(The task) In full and without alteration, give the listing again.

_ _ _ _ _

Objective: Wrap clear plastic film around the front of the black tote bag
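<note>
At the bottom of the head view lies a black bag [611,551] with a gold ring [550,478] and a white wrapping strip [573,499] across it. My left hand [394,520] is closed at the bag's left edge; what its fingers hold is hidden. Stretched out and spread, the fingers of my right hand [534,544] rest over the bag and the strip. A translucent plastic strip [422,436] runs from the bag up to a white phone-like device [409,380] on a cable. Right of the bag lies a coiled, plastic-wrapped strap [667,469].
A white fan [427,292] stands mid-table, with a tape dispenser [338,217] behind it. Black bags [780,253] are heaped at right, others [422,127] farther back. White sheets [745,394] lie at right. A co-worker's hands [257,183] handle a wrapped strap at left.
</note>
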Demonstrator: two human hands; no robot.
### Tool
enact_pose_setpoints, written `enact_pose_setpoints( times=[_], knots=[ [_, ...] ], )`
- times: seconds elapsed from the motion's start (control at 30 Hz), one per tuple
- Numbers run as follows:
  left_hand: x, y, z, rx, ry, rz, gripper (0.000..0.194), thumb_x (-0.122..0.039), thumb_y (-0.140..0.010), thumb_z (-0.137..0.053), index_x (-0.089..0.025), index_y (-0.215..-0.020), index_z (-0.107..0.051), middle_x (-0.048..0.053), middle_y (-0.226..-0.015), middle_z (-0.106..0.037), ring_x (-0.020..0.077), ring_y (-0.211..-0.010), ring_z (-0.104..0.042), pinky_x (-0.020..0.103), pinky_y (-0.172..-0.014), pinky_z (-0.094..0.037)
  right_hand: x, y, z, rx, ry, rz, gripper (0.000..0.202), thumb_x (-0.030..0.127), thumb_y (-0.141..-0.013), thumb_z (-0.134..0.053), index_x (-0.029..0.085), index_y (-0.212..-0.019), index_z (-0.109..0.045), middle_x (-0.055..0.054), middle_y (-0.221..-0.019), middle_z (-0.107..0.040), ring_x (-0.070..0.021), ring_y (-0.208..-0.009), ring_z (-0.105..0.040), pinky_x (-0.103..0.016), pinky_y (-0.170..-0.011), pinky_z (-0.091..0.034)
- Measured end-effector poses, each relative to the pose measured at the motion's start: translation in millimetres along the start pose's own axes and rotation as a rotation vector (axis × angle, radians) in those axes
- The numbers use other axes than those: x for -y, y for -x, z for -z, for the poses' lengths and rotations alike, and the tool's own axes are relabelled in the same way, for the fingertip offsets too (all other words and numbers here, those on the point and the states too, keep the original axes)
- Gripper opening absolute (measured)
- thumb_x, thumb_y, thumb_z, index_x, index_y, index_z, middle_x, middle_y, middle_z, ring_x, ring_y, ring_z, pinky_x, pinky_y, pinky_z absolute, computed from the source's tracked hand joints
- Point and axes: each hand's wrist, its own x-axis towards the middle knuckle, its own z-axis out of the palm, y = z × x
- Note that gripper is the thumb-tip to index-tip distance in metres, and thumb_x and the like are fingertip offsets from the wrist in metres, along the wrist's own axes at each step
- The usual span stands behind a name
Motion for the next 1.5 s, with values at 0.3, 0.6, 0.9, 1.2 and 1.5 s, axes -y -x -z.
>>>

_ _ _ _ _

(Expected answer)
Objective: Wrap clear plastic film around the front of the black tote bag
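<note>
At the bottom of the head view lies a black bag [611,551] with a gold ring [550,478] and a white wrapping strip [573,499] across it. My left hand [394,520] is closed at the bag's left edge; what its fingers hold is hidden. Stretched out and spread, the fingers of my right hand [534,544] rest over the bag and the strip. A translucent plastic strip [422,436] runs from the bag up to a white phone-like device [409,380] on a cable. Right of the bag lies a coiled, plastic-wrapped strap [667,469].
A white fan [427,292] stands mid-table, with a tape dispenser [338,217] behind it. Black bags [780,253] are heaped at right, others [422,127] farther back. White sheets [745,394] lie at right. A co-worker's hands [257,183] handle a wrapped strap at left.
</note>
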Demonstrator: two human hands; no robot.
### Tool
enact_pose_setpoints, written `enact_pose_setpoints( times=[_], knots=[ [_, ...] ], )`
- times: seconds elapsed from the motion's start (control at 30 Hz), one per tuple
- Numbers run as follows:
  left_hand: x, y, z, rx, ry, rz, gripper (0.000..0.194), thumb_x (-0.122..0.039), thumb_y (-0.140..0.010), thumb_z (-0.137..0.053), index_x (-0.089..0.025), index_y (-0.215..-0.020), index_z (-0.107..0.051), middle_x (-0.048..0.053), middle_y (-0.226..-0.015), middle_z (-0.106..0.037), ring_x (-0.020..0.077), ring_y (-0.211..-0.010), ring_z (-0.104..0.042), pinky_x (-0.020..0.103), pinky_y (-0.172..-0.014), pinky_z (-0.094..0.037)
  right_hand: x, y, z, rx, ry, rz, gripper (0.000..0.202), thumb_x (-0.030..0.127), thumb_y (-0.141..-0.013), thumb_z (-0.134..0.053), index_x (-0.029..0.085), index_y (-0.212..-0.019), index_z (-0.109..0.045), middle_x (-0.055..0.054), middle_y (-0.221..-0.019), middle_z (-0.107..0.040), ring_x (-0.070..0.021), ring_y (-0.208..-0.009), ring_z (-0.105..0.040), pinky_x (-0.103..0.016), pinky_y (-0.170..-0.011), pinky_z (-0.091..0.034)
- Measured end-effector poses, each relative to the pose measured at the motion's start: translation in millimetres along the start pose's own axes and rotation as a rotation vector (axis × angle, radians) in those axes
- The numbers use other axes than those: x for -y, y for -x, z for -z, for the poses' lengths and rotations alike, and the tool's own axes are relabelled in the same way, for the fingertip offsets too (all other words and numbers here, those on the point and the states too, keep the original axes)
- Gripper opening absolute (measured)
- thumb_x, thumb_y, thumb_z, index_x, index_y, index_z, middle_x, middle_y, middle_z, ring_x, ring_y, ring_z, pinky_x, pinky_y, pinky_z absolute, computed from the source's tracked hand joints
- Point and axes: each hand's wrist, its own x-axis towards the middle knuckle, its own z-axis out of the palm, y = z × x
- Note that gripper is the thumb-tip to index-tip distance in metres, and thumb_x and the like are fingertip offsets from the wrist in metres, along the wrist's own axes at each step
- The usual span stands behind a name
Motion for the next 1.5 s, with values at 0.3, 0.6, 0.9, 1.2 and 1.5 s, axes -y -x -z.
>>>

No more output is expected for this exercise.